▶ _ACTIVITY_
Within the data that follows, set down exactly the lines from the one containing "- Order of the" through the one containing "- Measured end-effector", both ends included.

Top of SOURCE MATERIAL

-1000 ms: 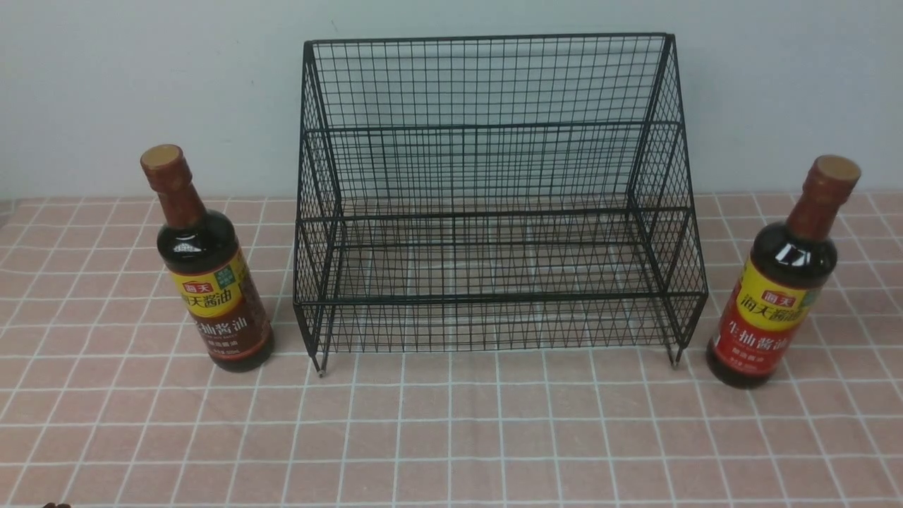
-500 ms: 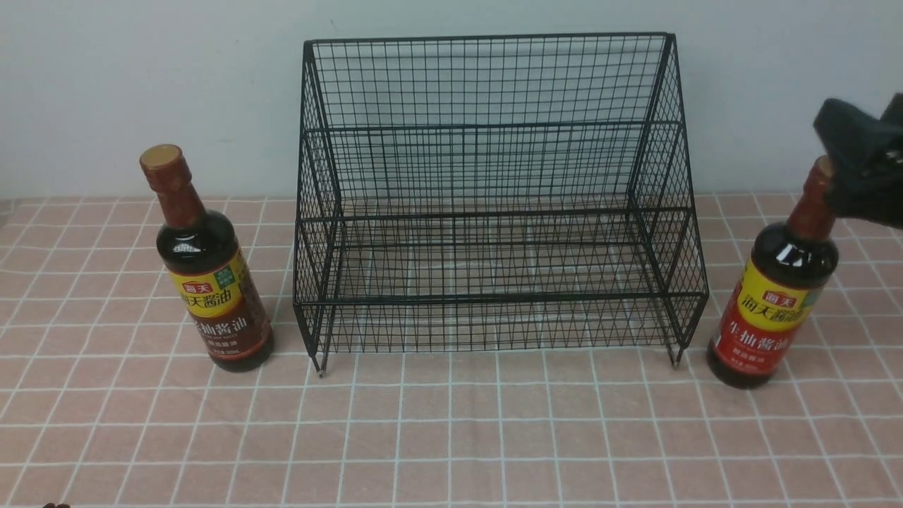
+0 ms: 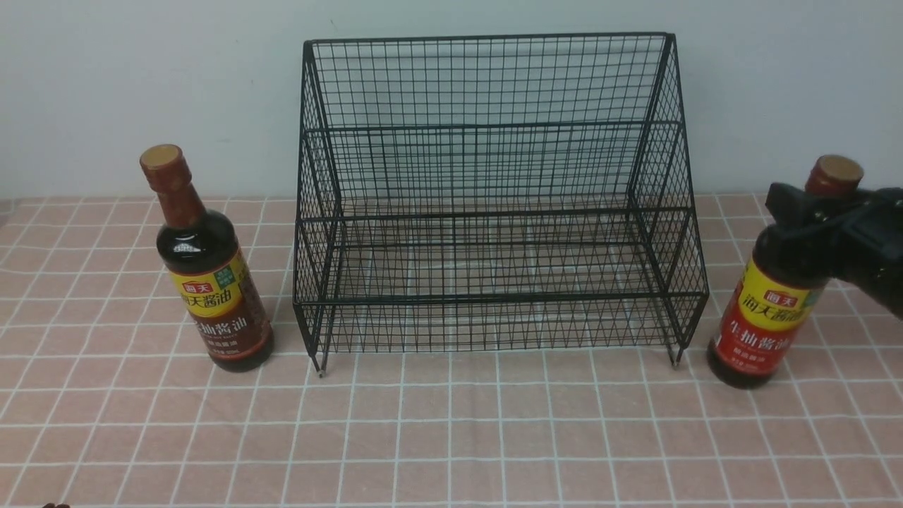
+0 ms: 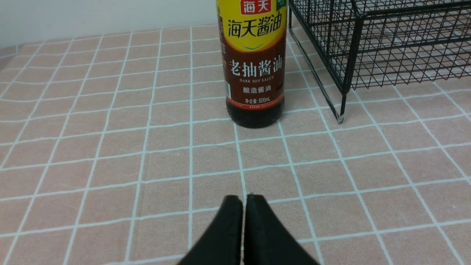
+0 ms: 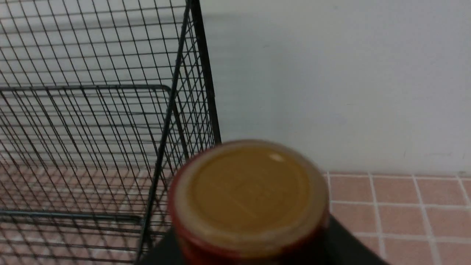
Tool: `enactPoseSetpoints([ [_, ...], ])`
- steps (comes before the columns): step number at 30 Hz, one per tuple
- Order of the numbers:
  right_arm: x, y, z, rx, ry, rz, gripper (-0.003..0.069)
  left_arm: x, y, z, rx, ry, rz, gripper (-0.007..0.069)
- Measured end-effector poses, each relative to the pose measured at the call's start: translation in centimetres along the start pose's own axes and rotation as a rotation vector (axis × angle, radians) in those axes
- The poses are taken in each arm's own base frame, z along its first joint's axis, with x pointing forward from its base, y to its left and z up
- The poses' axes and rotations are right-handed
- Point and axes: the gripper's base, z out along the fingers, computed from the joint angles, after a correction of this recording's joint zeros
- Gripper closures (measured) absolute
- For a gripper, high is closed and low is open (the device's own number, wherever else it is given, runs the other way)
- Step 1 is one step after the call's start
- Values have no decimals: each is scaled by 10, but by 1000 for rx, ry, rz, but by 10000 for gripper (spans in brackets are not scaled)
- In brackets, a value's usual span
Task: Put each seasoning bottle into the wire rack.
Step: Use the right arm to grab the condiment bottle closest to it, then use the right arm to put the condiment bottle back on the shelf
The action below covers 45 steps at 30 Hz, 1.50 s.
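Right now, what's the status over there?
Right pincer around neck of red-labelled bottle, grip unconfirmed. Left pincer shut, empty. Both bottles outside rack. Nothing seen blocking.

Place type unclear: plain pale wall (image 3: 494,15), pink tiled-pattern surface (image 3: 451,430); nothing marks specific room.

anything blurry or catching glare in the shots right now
Right wrist view: the bottle cap looms close and soft, with a small bright glint near its edge. Front view: the right gripper is smeared, while the wire rack looks crisp; a pale highlight sits on the shoulder of the brown-label bottle. Left wrist view: label print sharp, left gripper out of focus.
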Motion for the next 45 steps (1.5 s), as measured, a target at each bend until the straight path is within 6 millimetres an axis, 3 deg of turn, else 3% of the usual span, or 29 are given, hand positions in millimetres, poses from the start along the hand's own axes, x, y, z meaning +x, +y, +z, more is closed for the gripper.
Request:
enactPoseSetpoints([
  [4,-8,0,-12,11,32,-34,393,0,0,0,0,0,0,631],
  [8,-35,2,-36,20,-35,-65,393,0,0,0,0,0,0,631],
  [10,-58,4,-49,15,-126,-86,393,0,0,0,0,0,0,631],
  [11,-82,7,-61,3,-226,-92,393,0,0,0,0,0,0,631],
  [12,-86,8,-64,-1,-242,-97,393,0,0,0,0,0,0,631],
  [14,-116,16,-78,-48,-370,-91,393,0,0,0,0,0,0,631],
  [16,-132,26,-84,-104,-428,-102,393,0,0,0,0,0,0,631],
  [20,-144,43,-79,-196,-449,-143,393,0,0,0,0,0,0,631],
  [25,-151,66,-45,-291,-400,-190,396,0,0,0,0,0,0,631],
  [26,-153,67,-46,-293,-405,-190,396,0,0,0,0,0,0,631],
  [34,-166,85,11,-347,-421,-202,397,0,0,0,0,0,0,631],
  [41,-139,90,59,-367,-339,-197,397,0,0,0,0,0,-1,631],
  [45,-122,91,76,-369,-287,-194,397,0,0,0,0,0,-1,631],
])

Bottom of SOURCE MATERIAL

▶ _RESPONSE TO THIS EXERCISE_
- Order of the numbers:
  right_arm: x, y, z, rx, ry, rz, gripper (-0.003..0.069)
  left_arm: x, y, z, rx, ry, rz, gripper (-0.007..0.069)
- Measured end-effector poses, each relative to the pose measured at the call's start: translation in centimetres along the start pose's own axes and rotation as a rotation vector (axis × angle, radians) in those axes

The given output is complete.